§ **What you need to do**: Starting at the line containing "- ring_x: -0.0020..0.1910" and ending at the line containing "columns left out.", print every line of the material below exactly, both ends included, and stop there.

------------------------------------------------------------

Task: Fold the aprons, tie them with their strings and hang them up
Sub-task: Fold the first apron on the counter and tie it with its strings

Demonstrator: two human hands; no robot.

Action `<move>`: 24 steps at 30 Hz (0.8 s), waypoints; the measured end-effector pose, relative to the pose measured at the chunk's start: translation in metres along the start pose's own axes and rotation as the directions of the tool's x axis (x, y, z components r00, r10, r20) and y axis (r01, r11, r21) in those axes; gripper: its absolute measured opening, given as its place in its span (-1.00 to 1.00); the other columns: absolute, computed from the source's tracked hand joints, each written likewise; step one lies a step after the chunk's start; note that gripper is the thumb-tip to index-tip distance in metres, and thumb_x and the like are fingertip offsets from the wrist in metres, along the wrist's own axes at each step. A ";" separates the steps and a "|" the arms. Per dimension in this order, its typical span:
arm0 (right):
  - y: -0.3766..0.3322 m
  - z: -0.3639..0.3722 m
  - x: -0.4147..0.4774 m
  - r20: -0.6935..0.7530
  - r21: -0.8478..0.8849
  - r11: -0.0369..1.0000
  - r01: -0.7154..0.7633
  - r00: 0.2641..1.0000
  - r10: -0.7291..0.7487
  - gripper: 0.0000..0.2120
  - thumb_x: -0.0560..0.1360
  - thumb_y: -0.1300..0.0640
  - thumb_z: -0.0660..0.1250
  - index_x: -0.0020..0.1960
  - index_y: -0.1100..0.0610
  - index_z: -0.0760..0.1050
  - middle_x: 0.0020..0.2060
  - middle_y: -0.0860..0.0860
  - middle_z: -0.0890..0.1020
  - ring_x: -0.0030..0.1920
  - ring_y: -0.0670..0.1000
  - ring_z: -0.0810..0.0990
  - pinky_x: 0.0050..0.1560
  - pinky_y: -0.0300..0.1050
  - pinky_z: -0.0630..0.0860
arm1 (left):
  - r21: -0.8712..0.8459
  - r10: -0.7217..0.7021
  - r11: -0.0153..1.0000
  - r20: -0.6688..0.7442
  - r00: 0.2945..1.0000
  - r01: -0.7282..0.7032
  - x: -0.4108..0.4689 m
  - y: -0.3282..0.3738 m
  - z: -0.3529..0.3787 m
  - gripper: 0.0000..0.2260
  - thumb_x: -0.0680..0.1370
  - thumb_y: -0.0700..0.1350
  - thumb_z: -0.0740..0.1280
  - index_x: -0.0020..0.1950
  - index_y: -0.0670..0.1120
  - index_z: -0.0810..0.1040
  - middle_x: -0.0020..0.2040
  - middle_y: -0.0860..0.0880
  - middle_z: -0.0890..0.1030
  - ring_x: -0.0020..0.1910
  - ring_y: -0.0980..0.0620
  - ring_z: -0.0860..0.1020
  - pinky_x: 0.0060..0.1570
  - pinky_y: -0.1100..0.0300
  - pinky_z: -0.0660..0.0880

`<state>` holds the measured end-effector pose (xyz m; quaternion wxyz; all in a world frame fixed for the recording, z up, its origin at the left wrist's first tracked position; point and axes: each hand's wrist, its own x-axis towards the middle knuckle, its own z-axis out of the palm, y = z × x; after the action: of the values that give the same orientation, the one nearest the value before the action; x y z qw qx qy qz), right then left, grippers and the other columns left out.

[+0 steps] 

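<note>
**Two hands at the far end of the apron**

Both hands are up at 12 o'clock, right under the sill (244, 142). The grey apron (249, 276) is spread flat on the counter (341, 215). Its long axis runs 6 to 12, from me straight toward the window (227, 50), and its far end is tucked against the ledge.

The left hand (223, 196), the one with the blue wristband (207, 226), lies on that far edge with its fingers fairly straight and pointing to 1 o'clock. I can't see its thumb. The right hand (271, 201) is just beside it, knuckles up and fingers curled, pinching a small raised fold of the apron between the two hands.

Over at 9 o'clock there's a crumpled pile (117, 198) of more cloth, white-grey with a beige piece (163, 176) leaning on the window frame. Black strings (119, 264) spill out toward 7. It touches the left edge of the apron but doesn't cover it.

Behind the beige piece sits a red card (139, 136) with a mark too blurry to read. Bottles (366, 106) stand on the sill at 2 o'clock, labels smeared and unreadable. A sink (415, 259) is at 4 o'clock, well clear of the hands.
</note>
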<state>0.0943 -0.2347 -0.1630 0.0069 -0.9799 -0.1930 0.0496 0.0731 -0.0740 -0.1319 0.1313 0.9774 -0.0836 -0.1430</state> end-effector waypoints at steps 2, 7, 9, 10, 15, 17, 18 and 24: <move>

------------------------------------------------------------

§ **Reply to the task**:
  - ring_x: -0.0020..0.1910
  - ring_y: -0.0980..0.0620
  - ring_z: -0.0860..0.1020
  - pinky_x: 0.0060..0.1570
  - pinky_y: -0.1100..0.0300
  - pinky_z: -0.0660..0.0880

`<state>` holds the measured end-effector pose (xyz m; quaternion wxyz; all in a world frame fixed for the recording, z up, its origin at the left wrist's first tracked position; point and axes: each hand's wrist, its own x-axis towards the middle knuckle, its own z-axis out of the palm, y = z × x; after the action: of the values that give the same orientation, the one nearest the value before the action; x y z qw qx qy qz), right then left, grippers and the other columns left out.

Nothing else remains in this exercise.